現在では副作用が軽減された治療薬が開発された事でCD4陽性細胞の数が500/μl程度になった時点で行われる様になりました。
ヒト免疫不全ウイルスの増殖をプロセス毎に阻害する為に3剤~4剤を組み合わせて服用するHAART療法が行われています。
その為、梅毒の治療時には、HIVの治療薬と薬物相互作用を考慮する必要があるので専門医や担当医に相談する必要があります。

HIVは日常生活の中で感染しない

HIVは、エイズと混同している人が多い事やHIVの基礎知識の不足による偏見などから、日常生活でも簡単に感染してしまう感染症と思われていますが、HIVは日常生活では感染する事はありません。
HIVは、輸血1回で感染する確率が約90%とされている事から非常に感染力の強いウイルスと勘違いしている人が多くいます。
血は病原ウイルスを無数に体内に注入している行為なので感染率が高いのは至極当然であり、逆に病原ウイルスを無数に体内に注入しても感染率90%ならば他の性感染症の方が感染リスクが高いと言えます。
性感染症には、感染率50%と非常に感染リスクが高い感染症状がある一方でHIVはコンドーム非装着のセックスの感染率が0.1%~1%と低いです。
一般的に感染リスクが高いとされるアナルセックスでも感染率は0.067%~0.5%と低く日常生活で感染する事は皆無と言えます。
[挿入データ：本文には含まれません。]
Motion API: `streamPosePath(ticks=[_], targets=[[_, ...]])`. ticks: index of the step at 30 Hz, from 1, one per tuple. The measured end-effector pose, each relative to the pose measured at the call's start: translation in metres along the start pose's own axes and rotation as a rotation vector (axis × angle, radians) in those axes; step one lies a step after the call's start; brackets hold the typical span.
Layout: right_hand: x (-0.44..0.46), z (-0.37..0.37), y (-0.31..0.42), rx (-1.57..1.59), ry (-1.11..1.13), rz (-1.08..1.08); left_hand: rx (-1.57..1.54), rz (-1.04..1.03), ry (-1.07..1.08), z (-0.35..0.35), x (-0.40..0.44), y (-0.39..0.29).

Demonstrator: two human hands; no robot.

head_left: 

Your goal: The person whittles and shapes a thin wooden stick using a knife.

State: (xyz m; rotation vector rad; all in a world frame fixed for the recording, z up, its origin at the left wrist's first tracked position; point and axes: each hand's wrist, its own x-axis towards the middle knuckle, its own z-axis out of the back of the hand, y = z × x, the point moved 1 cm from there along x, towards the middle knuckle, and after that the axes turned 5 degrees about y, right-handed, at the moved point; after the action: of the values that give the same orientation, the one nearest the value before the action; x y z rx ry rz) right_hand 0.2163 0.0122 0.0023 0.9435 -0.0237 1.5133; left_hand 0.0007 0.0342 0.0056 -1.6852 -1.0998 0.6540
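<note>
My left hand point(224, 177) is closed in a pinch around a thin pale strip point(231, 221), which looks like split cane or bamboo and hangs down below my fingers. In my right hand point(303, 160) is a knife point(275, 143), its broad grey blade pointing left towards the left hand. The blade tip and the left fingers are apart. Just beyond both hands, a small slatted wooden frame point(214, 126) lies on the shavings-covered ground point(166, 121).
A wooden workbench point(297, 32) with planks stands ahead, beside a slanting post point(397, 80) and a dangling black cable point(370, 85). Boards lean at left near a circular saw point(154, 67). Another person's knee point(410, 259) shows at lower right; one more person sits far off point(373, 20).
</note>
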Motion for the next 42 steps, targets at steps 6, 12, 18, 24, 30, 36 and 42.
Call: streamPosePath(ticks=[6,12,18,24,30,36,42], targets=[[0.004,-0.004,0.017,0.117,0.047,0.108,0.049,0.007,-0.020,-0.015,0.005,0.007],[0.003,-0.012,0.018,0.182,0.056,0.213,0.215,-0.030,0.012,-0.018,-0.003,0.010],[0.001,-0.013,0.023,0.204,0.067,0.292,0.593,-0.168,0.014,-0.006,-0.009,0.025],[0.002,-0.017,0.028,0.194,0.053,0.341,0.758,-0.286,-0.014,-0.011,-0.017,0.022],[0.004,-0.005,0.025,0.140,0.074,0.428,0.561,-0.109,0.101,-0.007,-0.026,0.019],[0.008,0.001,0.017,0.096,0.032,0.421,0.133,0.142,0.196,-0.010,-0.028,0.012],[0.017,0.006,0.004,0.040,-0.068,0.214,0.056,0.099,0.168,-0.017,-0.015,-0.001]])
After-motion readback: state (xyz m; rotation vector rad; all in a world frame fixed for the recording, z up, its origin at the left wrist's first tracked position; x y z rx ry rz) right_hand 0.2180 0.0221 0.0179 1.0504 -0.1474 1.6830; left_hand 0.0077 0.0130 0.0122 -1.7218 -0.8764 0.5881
HIVは、感染患者のヒト免疫不全ウイルスを含む血液や精液及び膣分泌液などが粘膜組織や傷口に接触する事で感染率が上がります。
唾液や尿などの体液に含まれるヒト免疫不全ウイルスの量では感染する危険性が無く、感染するにはバケツ何杯もの唾液や尿が必要です。
その為、現在のHIVの感染経路は違法薬物の注射器の使い回しによる血液感染と多種多様なセックスによる性感染に加え、感染患者の出産時や授乳時に胎児や新生児に感染する母子感染の3経路とされています。
予防法は、セックスの際にはコンドームを装着する事に加えて、オーラルセックスの際にも女性性器にコンドームを広げた物や歯科医療用に開発されたラバーダムシートなどを貼り付けるのが非常に有効です。
オーラルセックス時に感染に気を付けている人は稀なのが現状です。